Because of the extensive metabolisation of flavonoids after consumption, it is difficult to capture more ‘intact’ molecules in the bloodstream. Studies measuring flavonoids in plasma have usually relied on short-term intake of specific food sources of the flavonoid under study26. This is not very practical in population-based studies, where usual consumption over a prolonged period is ascertained to investigate the association of flavonoid and health outcomes.

To our knowledge, this is the first exploratory study to identify several potential candidate markers of flavonoid intake using sera from adults. We used a validated FFQ specifically designed to ascertain usual intake of fruit and vegetables over the past year in the studied population17, and included a wide range of foods rich in polyphenolic compounds.
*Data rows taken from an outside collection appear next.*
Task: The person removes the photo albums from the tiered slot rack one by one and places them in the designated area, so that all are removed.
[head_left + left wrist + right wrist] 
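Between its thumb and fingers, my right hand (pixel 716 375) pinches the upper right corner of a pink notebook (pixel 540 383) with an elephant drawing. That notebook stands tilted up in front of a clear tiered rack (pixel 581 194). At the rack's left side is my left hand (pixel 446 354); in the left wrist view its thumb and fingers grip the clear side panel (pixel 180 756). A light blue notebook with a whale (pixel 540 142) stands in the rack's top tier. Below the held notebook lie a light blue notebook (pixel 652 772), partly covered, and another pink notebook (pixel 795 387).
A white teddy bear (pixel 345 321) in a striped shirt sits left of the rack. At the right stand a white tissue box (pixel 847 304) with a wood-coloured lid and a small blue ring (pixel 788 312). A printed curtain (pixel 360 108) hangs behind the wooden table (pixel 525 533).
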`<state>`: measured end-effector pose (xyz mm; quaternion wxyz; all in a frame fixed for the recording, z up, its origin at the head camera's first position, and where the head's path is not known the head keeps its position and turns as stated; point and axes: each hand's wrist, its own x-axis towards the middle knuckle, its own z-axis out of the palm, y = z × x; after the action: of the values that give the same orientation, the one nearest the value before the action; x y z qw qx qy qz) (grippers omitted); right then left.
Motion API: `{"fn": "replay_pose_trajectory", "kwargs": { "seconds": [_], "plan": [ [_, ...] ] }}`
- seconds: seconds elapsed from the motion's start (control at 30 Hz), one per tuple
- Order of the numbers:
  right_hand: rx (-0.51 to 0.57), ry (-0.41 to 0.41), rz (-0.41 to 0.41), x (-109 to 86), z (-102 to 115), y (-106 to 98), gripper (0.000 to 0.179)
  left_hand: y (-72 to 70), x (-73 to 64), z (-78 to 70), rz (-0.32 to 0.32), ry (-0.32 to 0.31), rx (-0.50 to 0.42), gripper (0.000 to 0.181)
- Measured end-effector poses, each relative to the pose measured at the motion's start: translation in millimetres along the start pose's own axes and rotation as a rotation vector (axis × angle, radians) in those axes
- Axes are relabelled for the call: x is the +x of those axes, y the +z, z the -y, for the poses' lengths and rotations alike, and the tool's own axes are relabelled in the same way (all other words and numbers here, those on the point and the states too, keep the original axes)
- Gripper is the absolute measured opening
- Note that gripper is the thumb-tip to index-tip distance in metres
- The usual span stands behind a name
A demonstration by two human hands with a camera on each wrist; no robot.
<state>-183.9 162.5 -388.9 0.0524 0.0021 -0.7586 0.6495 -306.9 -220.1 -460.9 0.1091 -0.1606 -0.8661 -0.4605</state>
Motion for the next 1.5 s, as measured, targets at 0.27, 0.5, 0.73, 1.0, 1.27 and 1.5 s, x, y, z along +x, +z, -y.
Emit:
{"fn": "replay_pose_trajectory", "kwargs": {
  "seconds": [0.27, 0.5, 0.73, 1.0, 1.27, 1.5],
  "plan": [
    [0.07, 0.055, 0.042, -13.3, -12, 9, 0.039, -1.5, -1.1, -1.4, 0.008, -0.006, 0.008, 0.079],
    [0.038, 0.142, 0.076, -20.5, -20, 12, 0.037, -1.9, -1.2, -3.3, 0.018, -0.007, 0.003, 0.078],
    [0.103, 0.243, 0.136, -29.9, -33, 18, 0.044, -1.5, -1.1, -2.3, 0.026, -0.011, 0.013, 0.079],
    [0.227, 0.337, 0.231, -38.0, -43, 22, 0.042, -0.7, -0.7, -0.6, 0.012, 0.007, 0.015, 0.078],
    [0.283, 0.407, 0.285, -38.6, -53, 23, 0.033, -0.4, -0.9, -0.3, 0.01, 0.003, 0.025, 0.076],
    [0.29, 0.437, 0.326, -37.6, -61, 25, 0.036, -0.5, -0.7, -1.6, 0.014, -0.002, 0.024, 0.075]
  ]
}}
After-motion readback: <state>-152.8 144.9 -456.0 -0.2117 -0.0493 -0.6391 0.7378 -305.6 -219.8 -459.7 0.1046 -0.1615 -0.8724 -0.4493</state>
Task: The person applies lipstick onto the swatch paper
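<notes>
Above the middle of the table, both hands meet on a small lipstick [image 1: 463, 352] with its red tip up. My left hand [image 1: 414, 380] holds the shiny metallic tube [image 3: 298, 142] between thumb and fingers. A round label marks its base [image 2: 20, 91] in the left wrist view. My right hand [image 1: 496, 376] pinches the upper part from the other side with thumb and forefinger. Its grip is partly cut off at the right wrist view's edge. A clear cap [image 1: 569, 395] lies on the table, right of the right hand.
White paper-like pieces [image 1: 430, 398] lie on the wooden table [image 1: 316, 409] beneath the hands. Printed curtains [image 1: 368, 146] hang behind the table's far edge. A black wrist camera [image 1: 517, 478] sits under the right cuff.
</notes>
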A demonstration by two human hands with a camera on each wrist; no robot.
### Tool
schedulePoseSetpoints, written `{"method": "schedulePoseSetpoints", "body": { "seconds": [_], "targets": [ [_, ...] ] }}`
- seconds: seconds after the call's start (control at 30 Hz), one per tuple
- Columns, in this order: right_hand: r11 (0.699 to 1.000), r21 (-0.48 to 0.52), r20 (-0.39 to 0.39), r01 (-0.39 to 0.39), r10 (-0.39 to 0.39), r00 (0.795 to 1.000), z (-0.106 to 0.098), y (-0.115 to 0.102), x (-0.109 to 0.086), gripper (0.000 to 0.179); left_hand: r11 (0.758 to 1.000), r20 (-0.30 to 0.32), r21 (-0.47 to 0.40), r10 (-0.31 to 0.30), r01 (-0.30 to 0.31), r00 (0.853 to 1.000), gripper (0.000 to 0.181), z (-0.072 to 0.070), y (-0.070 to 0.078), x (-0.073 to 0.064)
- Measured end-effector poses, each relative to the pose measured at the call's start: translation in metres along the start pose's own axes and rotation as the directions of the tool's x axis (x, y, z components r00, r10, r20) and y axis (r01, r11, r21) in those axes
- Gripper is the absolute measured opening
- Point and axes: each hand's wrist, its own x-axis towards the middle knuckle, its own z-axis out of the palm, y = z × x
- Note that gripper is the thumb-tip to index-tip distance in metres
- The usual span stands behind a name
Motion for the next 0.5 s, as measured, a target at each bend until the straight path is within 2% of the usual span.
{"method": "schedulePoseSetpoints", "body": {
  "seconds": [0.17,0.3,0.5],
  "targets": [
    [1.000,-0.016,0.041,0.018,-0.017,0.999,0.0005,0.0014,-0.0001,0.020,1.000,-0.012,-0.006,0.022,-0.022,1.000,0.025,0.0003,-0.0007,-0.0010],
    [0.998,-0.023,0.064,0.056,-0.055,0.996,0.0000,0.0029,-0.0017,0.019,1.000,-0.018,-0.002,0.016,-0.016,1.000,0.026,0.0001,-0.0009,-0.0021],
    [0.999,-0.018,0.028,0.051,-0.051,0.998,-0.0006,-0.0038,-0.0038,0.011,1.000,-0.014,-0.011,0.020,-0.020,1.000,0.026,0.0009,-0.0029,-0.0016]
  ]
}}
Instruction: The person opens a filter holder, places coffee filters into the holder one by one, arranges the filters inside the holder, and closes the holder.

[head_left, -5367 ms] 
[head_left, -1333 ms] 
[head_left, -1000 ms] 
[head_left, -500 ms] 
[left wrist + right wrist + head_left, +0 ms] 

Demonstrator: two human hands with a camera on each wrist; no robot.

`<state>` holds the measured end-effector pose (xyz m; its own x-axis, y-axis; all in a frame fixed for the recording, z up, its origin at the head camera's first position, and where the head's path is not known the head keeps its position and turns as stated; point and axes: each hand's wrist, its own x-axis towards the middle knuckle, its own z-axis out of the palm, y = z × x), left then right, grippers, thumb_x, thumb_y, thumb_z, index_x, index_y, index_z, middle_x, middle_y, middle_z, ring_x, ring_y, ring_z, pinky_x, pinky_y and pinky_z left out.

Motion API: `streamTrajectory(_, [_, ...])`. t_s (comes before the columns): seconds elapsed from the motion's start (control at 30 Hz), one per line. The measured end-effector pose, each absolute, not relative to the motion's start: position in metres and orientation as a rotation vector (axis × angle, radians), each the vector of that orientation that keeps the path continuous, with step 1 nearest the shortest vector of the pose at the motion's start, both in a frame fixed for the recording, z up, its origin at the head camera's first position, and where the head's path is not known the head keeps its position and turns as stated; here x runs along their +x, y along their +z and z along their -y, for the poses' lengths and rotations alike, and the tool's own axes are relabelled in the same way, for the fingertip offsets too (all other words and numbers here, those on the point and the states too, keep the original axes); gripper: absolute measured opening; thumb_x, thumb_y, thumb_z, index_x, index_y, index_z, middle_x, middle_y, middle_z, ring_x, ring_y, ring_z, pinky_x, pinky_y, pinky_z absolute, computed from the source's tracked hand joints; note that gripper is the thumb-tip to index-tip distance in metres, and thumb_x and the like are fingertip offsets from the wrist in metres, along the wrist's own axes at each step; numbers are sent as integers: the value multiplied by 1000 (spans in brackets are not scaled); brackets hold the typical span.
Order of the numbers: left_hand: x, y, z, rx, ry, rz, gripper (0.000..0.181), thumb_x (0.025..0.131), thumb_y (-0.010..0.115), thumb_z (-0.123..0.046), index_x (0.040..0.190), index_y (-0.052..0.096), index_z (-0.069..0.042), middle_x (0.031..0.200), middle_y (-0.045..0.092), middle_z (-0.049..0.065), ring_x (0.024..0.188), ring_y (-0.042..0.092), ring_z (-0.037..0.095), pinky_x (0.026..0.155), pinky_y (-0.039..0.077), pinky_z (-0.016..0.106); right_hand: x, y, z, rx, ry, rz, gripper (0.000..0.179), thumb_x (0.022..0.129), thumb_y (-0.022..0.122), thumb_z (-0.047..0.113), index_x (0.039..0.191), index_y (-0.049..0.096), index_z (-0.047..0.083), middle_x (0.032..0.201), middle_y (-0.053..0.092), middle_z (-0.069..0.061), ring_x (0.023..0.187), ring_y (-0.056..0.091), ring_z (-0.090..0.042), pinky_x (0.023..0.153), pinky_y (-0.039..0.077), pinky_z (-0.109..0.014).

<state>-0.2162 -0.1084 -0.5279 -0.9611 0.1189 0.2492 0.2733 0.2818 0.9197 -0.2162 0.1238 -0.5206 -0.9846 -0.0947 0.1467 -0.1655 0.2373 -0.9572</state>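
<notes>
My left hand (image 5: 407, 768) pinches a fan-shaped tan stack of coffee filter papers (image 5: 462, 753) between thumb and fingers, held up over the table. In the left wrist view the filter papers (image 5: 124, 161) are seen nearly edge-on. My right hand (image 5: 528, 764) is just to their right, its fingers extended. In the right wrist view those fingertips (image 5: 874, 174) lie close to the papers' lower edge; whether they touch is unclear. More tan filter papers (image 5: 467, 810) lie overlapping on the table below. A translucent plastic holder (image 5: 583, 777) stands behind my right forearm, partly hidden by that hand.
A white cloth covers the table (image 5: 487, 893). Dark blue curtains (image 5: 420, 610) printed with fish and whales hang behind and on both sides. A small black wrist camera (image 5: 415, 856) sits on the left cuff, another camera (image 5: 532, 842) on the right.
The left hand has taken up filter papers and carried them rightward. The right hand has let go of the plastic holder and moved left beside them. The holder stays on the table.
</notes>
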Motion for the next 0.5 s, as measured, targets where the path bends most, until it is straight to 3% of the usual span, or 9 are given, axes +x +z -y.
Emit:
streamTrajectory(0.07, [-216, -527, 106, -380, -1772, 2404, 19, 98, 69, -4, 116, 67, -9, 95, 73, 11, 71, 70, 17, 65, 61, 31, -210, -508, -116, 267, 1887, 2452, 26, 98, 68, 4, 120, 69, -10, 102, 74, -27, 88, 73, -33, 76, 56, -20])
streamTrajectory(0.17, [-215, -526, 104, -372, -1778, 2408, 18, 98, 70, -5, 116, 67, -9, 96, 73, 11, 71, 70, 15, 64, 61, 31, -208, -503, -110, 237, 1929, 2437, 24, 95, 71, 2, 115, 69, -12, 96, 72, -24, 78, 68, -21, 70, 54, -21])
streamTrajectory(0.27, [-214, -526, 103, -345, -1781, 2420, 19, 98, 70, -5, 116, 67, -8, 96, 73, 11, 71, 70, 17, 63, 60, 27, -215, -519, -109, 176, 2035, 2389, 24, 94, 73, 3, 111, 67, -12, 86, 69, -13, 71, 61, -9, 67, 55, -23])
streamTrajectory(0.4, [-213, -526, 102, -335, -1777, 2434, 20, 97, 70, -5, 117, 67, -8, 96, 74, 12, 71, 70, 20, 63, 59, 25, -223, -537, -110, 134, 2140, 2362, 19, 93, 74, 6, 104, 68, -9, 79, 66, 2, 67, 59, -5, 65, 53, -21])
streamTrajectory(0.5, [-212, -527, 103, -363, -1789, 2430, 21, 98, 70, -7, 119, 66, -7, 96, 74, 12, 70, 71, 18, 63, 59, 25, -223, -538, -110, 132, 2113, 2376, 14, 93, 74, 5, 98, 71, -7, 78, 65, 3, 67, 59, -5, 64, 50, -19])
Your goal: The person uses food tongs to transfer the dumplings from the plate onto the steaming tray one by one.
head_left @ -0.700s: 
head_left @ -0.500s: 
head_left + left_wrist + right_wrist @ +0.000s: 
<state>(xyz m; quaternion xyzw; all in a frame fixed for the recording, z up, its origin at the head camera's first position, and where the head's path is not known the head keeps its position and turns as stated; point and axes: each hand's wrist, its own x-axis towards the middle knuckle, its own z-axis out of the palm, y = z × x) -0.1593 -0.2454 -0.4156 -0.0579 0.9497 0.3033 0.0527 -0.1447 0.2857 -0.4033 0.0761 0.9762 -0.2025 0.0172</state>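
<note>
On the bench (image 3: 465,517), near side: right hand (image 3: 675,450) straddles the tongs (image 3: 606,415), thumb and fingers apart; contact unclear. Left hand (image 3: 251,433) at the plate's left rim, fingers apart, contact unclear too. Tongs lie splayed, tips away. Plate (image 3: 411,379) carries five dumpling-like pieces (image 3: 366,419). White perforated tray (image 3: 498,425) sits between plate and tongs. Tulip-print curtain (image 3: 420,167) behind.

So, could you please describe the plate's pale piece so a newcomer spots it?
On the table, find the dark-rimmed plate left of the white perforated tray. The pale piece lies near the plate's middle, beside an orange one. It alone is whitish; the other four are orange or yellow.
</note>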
The PCA clearly discriminated the subjects with higher and lower intakes and the compounds identified in serum.

There are limitations in the present study. Although, we used a well established metabolomic strategy for identifying candidate biomarkers, the results of the study should be considered preliminary meriting further validation within the context of larger studies. The small sample studied prevented us from making meaningful assumptions about the possible influence of physical activity, body weight, or consumption of other foods that could alter the results. Finally, although the FFQ that we used had been previously validated, all dietary instruments have inherent limitations related to recall bias and measurement error, particularly when reporting intake of foods that are perceived as healthy.

Conclusion

In this study we demonstrate that four potential candidate biomarkers rhamnazin 3-rutinoside, 2-galloyl-1,4-galactarolactone methyl ester, 2″,3″-di-O-p-coumaroylafzelin and cyclocommunin are raised in individuals with high intakes of fruits and vegetables and that quantities of these biomarkers in the sera are strongly correlated with predicted flavonoid intakes. Further work to optimise and utilise these methods might enable more rapid characterisation of a population’s flavonoid fingerprint.